On 1/17/2013 10:42 AM, Clark wrote:
> I share this confusion ... I often hear other hams discuss "weak" SSB
> audio and can't quite figure out what it is :-) . However, I got a
> better idea after I got a decent PEP (active, the NYE RFM) wattmeter.
> The dynamics of the audio can contribute a whole lot to SSB
> intelligibility and if I don't "bump up" against the ALC to some
> extent, I may indeed be hitting the PEP envelope to the maximum, but
> the rest of my audio is less present (watch your average reading
> wattmeter vs. the peak reading wattmeter, not a linear relationship as
> you back off the gain ... at least on my radios.)
> So, one more simple idea, make sure you speak directly into the mike
> and have the audio gain on the radio so that the ALC meter goes into
> the ALC range on a regular basis as you speak. SOME radios / ALC need
> only a tiny bit of ALC to reach the fuller envelope, some need more.
> Fiddle with it as well as take heed of Radio Randy's tips.
> Let us know what you find out.

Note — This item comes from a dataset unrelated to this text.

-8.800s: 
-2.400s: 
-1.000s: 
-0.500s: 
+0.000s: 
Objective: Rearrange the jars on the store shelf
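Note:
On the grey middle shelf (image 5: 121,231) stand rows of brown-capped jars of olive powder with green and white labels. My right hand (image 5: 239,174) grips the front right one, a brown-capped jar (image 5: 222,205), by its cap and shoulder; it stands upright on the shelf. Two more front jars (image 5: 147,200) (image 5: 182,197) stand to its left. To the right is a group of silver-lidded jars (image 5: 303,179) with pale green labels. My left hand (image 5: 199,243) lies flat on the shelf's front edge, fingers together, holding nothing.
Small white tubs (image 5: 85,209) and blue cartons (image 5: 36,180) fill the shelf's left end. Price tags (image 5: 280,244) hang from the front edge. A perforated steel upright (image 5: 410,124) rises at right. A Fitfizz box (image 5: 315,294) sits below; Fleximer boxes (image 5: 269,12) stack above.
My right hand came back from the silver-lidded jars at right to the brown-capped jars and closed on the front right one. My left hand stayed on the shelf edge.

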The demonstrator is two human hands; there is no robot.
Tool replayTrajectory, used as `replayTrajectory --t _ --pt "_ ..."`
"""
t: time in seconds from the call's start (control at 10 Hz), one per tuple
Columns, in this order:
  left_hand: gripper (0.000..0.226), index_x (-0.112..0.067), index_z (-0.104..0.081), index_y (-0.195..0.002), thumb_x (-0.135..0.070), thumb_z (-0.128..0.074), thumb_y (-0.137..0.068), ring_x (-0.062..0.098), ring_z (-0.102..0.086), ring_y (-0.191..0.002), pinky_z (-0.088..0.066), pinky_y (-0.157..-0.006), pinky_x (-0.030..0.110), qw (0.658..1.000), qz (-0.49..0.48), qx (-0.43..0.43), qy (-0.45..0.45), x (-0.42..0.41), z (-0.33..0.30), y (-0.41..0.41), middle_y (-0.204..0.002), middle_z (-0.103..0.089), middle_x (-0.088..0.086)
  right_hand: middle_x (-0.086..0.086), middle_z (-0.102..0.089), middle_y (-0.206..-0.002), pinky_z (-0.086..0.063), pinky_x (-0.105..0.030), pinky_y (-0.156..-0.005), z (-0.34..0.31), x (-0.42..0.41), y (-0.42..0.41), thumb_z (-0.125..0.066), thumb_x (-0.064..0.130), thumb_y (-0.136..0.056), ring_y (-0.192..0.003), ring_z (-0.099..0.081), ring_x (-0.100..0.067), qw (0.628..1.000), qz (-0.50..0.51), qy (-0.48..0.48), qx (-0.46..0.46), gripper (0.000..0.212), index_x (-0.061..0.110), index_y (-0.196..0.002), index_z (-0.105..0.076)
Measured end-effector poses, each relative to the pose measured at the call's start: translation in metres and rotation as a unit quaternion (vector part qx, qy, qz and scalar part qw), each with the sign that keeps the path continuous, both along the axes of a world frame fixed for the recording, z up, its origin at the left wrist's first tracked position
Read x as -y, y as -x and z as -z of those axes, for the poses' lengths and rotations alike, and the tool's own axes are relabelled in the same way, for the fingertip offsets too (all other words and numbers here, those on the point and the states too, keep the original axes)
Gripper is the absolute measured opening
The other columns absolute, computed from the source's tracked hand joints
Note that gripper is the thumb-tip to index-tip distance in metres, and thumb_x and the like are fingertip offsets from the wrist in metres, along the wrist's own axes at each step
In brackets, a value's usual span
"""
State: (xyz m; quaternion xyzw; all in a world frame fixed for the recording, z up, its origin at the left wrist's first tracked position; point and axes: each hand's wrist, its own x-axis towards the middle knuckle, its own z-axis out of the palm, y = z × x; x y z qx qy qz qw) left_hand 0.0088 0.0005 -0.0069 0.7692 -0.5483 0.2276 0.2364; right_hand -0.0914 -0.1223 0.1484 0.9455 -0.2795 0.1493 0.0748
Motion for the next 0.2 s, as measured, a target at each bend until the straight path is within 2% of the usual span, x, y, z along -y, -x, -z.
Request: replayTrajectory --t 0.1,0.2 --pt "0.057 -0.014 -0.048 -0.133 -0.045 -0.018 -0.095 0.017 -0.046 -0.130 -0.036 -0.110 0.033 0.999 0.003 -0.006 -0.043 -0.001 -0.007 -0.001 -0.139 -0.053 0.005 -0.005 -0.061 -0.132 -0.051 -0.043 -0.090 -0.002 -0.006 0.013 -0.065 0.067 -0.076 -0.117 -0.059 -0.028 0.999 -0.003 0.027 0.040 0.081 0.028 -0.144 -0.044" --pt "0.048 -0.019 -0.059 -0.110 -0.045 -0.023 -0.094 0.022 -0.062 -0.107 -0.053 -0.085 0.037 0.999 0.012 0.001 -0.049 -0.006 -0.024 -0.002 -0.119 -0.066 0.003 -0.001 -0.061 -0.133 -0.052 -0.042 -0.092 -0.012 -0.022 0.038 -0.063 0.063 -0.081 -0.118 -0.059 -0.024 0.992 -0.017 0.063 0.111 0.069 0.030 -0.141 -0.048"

I learn a lot from this group.
> --- In FT897@yahoogroups.com <mailto:FT897%40yahoogroups.com>,
> "Radio_Randy" wrote:
> > I'm confused when you say your audio is "weak". The only time you
> would have weak audio is when your modulation is low on AM or your
> deviation is low on FM. In SSB, your audio is just as strong as your
> RF because your audio and RF are directly related to each other.